Task item: Note each line in the data holding the string "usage" and report it.

Records supplied:

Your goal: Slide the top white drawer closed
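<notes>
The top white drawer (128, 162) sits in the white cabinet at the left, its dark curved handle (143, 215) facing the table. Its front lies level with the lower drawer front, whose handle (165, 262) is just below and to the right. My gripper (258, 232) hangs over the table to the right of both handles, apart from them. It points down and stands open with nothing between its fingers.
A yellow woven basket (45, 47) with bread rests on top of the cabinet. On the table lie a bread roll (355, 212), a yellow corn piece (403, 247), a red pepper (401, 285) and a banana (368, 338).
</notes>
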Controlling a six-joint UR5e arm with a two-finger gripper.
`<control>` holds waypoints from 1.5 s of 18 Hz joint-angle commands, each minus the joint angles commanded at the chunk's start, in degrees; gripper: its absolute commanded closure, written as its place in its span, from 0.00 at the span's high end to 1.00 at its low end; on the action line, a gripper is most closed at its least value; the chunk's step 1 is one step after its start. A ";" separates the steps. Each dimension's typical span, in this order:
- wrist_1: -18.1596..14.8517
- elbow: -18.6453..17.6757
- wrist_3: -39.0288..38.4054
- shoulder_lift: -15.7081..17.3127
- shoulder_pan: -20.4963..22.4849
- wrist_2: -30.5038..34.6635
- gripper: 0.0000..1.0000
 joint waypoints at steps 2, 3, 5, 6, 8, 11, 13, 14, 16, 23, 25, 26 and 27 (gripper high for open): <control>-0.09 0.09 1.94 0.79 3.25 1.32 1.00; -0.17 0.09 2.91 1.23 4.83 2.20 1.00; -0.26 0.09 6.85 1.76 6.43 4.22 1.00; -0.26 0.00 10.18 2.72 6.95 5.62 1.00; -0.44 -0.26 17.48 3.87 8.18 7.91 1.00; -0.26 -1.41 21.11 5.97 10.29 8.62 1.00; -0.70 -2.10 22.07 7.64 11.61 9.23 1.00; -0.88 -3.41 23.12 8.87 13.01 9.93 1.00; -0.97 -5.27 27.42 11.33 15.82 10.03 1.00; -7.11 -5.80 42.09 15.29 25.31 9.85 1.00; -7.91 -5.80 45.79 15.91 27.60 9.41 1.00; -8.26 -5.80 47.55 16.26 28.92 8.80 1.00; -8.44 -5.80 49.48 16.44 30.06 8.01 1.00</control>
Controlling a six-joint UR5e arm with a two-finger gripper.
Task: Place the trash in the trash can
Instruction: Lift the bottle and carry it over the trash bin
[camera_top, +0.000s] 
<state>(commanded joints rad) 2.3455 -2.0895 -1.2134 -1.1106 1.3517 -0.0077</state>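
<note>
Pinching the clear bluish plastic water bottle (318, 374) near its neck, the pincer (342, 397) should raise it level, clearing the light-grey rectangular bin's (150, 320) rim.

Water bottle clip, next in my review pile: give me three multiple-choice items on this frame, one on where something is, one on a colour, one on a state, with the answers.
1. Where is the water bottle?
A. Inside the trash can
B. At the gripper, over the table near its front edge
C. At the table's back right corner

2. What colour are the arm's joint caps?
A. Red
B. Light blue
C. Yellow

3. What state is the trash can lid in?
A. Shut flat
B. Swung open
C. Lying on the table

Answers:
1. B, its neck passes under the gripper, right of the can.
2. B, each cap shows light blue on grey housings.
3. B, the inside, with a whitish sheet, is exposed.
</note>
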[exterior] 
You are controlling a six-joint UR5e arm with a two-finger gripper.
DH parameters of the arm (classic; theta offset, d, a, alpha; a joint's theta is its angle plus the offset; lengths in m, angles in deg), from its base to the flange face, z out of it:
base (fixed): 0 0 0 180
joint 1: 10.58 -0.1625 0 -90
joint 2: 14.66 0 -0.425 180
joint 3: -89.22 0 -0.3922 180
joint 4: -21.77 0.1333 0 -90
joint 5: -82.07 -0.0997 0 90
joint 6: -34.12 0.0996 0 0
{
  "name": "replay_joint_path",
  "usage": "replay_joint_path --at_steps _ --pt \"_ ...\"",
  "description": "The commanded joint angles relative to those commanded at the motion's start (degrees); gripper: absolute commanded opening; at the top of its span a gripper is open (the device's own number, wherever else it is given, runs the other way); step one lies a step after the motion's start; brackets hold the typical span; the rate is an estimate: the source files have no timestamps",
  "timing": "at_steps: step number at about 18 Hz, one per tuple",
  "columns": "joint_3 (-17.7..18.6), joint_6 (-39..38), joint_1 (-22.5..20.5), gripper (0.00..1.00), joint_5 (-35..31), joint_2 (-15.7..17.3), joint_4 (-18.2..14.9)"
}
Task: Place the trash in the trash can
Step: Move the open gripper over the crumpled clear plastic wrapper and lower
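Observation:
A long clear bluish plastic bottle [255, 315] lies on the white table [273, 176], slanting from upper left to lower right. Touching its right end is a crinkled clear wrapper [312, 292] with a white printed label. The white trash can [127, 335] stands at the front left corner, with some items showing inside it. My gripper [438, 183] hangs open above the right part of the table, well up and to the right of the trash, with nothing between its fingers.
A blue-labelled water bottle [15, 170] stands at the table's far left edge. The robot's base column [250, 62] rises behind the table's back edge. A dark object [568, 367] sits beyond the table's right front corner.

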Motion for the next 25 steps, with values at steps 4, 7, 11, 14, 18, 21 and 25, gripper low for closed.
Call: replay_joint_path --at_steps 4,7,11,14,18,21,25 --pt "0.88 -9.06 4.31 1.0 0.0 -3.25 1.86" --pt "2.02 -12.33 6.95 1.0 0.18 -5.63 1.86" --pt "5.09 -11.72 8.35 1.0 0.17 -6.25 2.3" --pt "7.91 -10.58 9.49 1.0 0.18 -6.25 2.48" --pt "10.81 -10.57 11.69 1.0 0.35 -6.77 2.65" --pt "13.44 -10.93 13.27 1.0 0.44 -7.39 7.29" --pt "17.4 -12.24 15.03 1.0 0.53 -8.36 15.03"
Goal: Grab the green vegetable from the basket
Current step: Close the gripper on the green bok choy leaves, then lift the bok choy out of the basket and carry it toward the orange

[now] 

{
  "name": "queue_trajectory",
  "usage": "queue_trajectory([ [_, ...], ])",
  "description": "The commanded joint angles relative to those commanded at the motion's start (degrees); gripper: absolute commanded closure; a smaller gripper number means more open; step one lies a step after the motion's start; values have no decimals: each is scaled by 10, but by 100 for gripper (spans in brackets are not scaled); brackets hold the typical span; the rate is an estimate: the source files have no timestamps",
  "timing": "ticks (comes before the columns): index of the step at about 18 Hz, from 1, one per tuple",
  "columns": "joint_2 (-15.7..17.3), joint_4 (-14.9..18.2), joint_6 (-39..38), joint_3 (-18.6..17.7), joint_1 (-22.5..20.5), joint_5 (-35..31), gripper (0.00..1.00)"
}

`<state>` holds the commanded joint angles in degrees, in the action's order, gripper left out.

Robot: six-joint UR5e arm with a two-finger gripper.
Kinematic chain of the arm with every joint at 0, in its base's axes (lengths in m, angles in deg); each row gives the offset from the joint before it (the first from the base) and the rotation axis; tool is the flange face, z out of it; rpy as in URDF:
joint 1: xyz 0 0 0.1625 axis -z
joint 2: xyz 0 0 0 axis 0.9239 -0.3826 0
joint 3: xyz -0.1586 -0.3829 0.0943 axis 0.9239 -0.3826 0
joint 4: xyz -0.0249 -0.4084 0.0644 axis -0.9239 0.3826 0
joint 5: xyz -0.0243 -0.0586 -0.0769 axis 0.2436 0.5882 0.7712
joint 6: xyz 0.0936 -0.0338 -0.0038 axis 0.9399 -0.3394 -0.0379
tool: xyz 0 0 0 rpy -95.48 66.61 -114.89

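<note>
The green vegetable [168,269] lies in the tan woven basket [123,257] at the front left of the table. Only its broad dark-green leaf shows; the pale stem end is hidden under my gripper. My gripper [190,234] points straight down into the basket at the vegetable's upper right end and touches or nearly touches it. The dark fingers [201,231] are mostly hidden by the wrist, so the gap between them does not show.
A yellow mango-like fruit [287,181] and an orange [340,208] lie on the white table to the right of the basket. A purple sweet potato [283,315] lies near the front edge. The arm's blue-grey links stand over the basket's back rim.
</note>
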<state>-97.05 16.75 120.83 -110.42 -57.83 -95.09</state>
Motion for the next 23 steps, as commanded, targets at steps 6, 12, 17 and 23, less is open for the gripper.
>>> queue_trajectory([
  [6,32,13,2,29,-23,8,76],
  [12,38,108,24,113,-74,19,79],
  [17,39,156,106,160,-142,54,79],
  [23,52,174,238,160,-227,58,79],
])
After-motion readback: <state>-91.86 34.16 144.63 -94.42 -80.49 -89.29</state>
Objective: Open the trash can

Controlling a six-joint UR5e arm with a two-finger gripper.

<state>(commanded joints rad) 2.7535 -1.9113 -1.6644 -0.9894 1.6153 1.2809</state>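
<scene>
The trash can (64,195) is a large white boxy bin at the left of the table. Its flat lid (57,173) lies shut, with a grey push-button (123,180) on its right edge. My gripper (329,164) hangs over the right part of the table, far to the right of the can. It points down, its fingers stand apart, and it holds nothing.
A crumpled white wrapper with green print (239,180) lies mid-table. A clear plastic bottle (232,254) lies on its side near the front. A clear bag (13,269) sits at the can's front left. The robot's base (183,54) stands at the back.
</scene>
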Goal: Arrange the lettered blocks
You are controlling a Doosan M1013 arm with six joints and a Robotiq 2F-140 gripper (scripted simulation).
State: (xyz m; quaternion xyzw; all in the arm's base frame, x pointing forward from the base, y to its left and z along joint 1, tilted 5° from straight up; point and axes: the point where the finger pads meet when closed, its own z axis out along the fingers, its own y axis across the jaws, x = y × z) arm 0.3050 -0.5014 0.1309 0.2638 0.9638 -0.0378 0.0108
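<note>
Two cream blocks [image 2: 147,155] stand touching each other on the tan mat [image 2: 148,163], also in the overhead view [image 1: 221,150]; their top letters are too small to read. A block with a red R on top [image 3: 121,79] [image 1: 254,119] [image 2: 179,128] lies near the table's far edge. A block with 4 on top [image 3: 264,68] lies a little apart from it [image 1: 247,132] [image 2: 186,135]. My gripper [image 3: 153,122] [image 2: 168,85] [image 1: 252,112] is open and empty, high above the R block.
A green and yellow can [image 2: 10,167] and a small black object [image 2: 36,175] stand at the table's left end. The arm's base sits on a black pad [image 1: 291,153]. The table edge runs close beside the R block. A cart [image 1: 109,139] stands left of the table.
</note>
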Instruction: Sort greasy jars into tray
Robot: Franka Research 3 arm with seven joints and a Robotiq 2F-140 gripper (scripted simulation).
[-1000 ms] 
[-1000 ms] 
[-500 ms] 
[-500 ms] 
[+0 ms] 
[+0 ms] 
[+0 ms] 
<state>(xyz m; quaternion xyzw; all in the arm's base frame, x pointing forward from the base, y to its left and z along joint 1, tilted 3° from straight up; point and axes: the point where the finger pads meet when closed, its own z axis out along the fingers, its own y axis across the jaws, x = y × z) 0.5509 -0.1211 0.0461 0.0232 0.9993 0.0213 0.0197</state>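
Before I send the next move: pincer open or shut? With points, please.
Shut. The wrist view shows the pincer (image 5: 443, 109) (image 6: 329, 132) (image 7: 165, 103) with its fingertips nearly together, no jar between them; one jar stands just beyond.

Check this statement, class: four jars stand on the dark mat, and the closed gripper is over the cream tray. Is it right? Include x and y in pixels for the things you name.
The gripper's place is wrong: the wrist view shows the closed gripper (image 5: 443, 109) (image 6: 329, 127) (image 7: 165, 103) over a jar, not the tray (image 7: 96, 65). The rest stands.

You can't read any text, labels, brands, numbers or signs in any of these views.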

Answer section:
  "usage": "replay_joint_path --at_steps _ --pt \"_ ...\"",
  "usage": "queue_trajectory([ [_, ...], ])",

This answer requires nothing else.